Film Socialisme et Adieu au langage forment à mon sens un ensemble révolutionnaire qui manifeste la naissance d’une nouvelle configuration artistique interne au cinéma. J’en parlerai ici selon la perspective singulière qui est celle de L’art du cinéma, c’est à dire du point du spectateur. Non pas que l’érudition ou les connaissances techniques soient des éléments sans importance dans l’analyse d’un film. Mais la grandeur de ces deux oeuvres tient précisément à ce qu’elles ouvrent de nouveaux chemins pour le spectateur non savant.

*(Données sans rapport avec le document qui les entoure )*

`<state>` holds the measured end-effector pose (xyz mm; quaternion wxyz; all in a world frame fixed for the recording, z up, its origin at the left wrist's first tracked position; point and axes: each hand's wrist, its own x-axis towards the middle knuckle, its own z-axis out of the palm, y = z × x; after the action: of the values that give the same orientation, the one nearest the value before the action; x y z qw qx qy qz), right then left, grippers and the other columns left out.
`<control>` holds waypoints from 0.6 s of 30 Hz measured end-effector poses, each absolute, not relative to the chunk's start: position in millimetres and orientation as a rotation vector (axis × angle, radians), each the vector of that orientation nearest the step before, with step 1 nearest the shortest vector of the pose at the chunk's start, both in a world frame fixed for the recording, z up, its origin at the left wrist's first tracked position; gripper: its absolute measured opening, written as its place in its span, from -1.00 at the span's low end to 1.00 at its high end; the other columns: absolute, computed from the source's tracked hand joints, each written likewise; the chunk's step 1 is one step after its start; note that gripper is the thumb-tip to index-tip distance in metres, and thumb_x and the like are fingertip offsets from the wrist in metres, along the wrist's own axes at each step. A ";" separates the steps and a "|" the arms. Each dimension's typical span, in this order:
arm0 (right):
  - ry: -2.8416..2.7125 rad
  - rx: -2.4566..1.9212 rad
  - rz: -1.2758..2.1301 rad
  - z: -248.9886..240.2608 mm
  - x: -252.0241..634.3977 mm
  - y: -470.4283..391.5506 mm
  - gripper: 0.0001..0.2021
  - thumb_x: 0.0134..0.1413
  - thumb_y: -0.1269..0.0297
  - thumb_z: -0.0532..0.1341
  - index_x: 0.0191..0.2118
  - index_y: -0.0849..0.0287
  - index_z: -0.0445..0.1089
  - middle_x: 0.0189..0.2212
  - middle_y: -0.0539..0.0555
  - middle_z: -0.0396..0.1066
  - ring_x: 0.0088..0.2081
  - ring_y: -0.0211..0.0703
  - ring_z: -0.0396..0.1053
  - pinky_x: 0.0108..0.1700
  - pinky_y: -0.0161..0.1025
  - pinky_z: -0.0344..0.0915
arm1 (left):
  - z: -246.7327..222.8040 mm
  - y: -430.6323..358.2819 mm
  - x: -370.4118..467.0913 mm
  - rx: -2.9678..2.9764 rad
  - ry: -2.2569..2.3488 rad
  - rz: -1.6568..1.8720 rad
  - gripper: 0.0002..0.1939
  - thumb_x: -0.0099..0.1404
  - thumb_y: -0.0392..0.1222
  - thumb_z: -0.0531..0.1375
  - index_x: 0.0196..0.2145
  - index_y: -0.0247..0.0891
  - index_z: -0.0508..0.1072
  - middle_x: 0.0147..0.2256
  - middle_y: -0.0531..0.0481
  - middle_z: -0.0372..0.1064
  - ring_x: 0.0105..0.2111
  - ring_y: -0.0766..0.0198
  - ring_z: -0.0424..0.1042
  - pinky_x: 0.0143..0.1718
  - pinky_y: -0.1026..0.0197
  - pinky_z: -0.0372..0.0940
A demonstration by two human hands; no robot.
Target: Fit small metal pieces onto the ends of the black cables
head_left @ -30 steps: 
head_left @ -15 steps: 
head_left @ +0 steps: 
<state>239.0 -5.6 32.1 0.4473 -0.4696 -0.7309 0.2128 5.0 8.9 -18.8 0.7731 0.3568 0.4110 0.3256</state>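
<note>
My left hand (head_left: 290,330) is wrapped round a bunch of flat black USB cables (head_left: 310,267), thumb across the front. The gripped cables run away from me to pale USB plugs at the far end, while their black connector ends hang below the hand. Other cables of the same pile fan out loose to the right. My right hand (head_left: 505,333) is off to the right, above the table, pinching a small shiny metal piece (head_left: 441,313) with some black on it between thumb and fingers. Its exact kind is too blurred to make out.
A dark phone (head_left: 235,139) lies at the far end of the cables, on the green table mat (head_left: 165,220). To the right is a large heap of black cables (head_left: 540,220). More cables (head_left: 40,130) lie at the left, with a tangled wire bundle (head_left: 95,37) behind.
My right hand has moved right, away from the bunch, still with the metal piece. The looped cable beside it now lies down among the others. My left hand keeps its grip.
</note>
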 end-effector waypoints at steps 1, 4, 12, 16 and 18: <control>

À une condition simple, mais majeure : que celui-ci accepte de « lâcher prise », qu’il accepte de travailler avec le film, en se laissant porter par le rythme des propositions, des surgissements, des éclats qui en composent la beauté et l’intelligence propres. Car, alors même que ce cinéma fait et propose des expériences stupéfiantes au regard, à la sensibilité et à la pensée du spectateur, il ne s’agit pas d’un cinéma expérimental, mais bien d’un art nouveau.

Adieu au langage - 2014

par Alain Badiou

S’agissant de Godard, est-il légitime, au point où son oeuvre est parvenue, de poser la question de l’unité d’un de ses films ? Dans son article consacré à Film socialisme, Judith Balso remarque que ce film et Adieu au langage forment une sorte de tout, indiquant la persistance de la même entreprise de pensée. Judith Balso dispose de façon convaincante cette unité dynamique des deux films sous le signe du poème. Est-ce à dire que ce qui circule de l’un à l’autre – circulation anticipée, fût-ce localement, dans nombre de films antérieurs – est le devenir en acte d’une poétisation du cinéma ? Judith Balso montre bien que si poétisation il y a, il ne faut pas la confondre avec la forme à la mode du ciné-poème, avatar visible de deux tendances majeures du faux art contemporain, à savoir la performance et l’installation. Mais il faut encore moins y voir un avatar de l’increvable « cinéma expérimental », qui depuis le temps qu’il existe sous ce nom ressemble à une Physique expérimentale qui n’aurait jamais rendu possible, en plus d’un siècle, la connaissance de quelque phénomène naturel que ce soit.